Explaining recommender systems to product owners
Understanding the benefits and potential biases (in media)
In my presentation at the Data Technology Seminar organized by the European Brodcasting Union, I have focused on demonstrating that recommender systems can actually help public media organizations to better fulfill their role in society and reduce content distribution biases.
First of all, I introduced Recombee, a company I have co-founded with my fellow researchers and friends. We managed to bootstrap to 40 people in a couple of years. I must say that the research is much more interesting and relevant, when you can work with real users. Especially in recommender systems, where evaluation on offline data is difficult.
From the beginning, we designed our product, recommender system as a service, to be real-time, domain agnostic and scalable to any traffic. That is why we can easily serve very diverse online platforms such job boards, e-commerce, real-estate, marketplaces. In media domain alone, you can find also quite diverse set of online platforms.
In music streaming platforms such as Audiomack, you can recommend not only songs, but also artists or genres.
In social networks such as 9gag, you need to recommend multimedia content uploaded by users, new items flow in rapidly so you need to be as fast as possible.
When it comes to video streaming platforms such as Prima or Showmax, you have to deal with different types of content, recommending series, video on demand or linear IPTV content with various restrictions.
For recommending news, there is another set of challenges no matter if you work for a private or public media organization.
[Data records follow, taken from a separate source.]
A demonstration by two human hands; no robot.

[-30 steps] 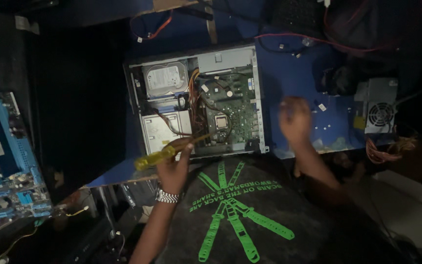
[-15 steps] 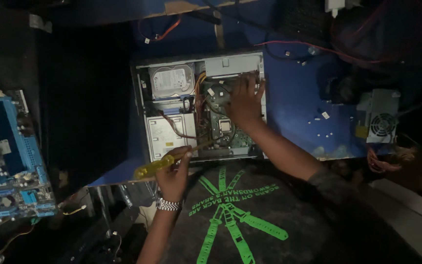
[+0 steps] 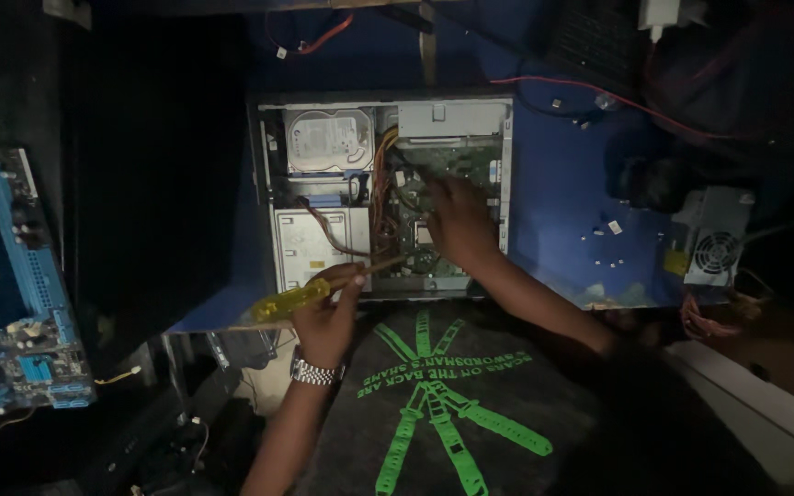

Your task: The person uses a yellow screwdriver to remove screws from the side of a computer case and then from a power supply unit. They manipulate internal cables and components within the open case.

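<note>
An open computer case (image 3: 388, 188) lies on its side on a blue bench (image 3: 562, 193), its inside facing up. The left hand (image 3: 328, 308) is closed around the yellow handle of a screwdriver (image 3: 310, 296) at the case's 6 o'clock edge; the shaft runs toward 2 o'clock and its tip sits over the green motherboard (image 3: 457, 165), just beside the right hand. The right hand (image 3: 457, 225) reaches into the case and rests on the motherboard with fingers curled down among the parts; whether it grips anything I cannot tell. A metal wristwatch (image 3: 314, 371) sits on the left wrist. Inside the case, a silver hard drive (image 3: 328, 140) lies at 10 o'clock, a pale drive bay (image 3: 310, 243) at 8 o'clock, and a bundle of orange and red cables (image 3: 380, 197) runs between them and the motherboard. At the bench's 3 o'clock end stands a grey power supply (image 3: 714, 243) with a round fan grille, well apart from the case, with small screws (image 3: 610, 243) scattered between. A separate blue circuit board (image 3: 11, 294) lies far off at 9 o'clock
</note>
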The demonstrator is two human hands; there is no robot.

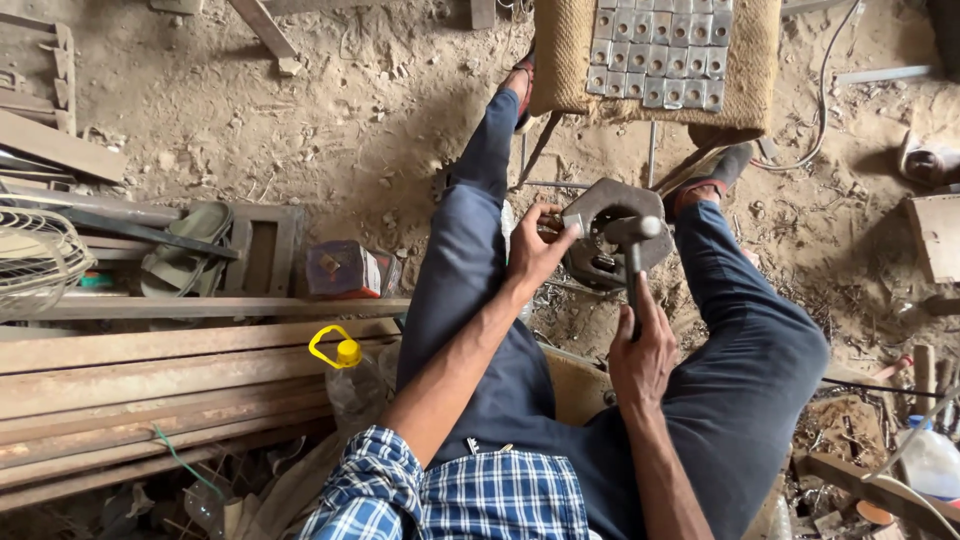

News homepages are probably the most watched scenarios and you have to empower editors to be able to interact with the recommender engine and give them tools to understand how their actions impact the audience.
Serving all these diverse scenarios is possible thanks to an abstraction layer that enables business rules to adjust the behaviour of the recommender engine for each recommendation request. These rules are typically constructed by product owners in the admin user interface of our service. Product owners in media have typically quite strong opinion on how the business rules should look like, but some of these rules can actually harm the user experience. That is why we work with product owners to give them more insights on what is actually recommender system doing and how the audience is impacted by different logics and restrictions encoded in business rules.
How to explain RS impact to product owners? And how Product Owners Can Measure Success of Content Delivery to Users?
Real-time data dashboards with insights that will be soon available in our admin interface enable you to answer following questions:
Content recommended to users in the last hour?
What content is recommended in which scenario?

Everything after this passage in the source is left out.